III.  Warranty for defects in the premises – Art. 664 CC

            Pursuant to the content of Art. 664 § 2 of the Civil Code: "If the item had defects at the time of handing over to the lessee, ptaboutmake it impossible to use the goods as provided for in the contract, or if such defects arose later and the lessor, despite receiving notice, did not remove them in due time, or if the defects cannot be removed, the tenant may terminate the lease without observing the deadline.aboutin notice." The term "defect", within the meaning of the above-mentioned regulation, should be understood as both physical and legal defects of the leased item[5]. The legal defect has not been regulated by the legislator in the provisions on lease, therefore it is necessary to use the definition of a legal defect established in the provisions on the warranty on sale. Pursuant to Art. 5563 Civil Code, the concept of a legal defect of an item should be understood, among others, as: a situation in which a restriction on the use or disposal of an item results from a decision or judgment of a competent authority. It should be noted here that the doctrine raises doubts that the hypothesis of this provision - in addition to judgments or decisions, i.e. acts of an individual and specific nature - should also include restrictions resulting from regulations, i.e. acts of a general and abstract nature, however, such a qualification is not excluded. It is rightly pointed out that "(...) such encumbrances on real estate should be perceived as legal defects, including:aboutd due to legal restrictions make it difficult to use the item, contrary to the contract, i.e. contrary to the justified expectations of the buyer"[6], and therefore they are relativized in relation to the purpose of the concluded contract. There is no doubt that the primary purpose of renting premises for catering activities is to serve meals and drinks to guests, which is impossible in the current normative situation. With this in mind, it cannot be ruled out that the tenant of the catering premises will be able to effectively exercise the rights arising from the norm of Art. 664 § 2 of the Civil Code

IV.  Consequential impossibility to provide – Art. 495 CC

            NextOne regulation that could potentially prove helpful in resolving disputes with landlords is Art. 495 § 2 of the Civil Code, which establishes partial impossibility to provide services without fault. The impossibility of providing services has not been explicitly defined in the Act and in this respect two concepts compete with each other - the objective concept and the subjective concept. According to the objective theory of impossibility, performance is impossible if no one, not just the debtor under a specific obligation relationship, would be able to fulfill it. According to the subjective approach, impossibility occurs when the performance is objectively possible, but remains beyond the sphere of possibility of a specific person.[7].

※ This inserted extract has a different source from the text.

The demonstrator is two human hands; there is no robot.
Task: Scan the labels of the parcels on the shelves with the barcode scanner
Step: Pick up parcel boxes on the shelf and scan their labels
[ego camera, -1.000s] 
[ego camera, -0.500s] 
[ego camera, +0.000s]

            This is where it appearsHowever, the question is whether, due to the ban on conducting catering activities, it is possible to talk about - even partial - impossibility of providing services on the part of the landlord? After all Prima facie he continues to provide the space of the premises to the tenant, and - in principle - this is his basic obligation under Art. 659 in connection with joke. 680 of the Civil Code, however, an interpretation of the contract is not excluded, according to which the lessor is obliged to provide not just any space, but space suitable for the tenant to conduct a specific type of business. Therefore, if it were assumed that the lessor's performance has become partially impossible, and the provision of the service in part is not important for the tenant due to the purpose known to the other party (the purpose is to run a catering business), the tenant would be entitled to withdraw from the contract with reference to Art. 495 § 2 of the Civil Code, however, this is the most questionable - although possible - way of terminating the lease relationship.

UPDATE FEBRUARY 2021: And yet it turns out that this method has also found its acceptance in the eyes of the courts, not only as applied to gastronomy, but also to gyms and fitness centers.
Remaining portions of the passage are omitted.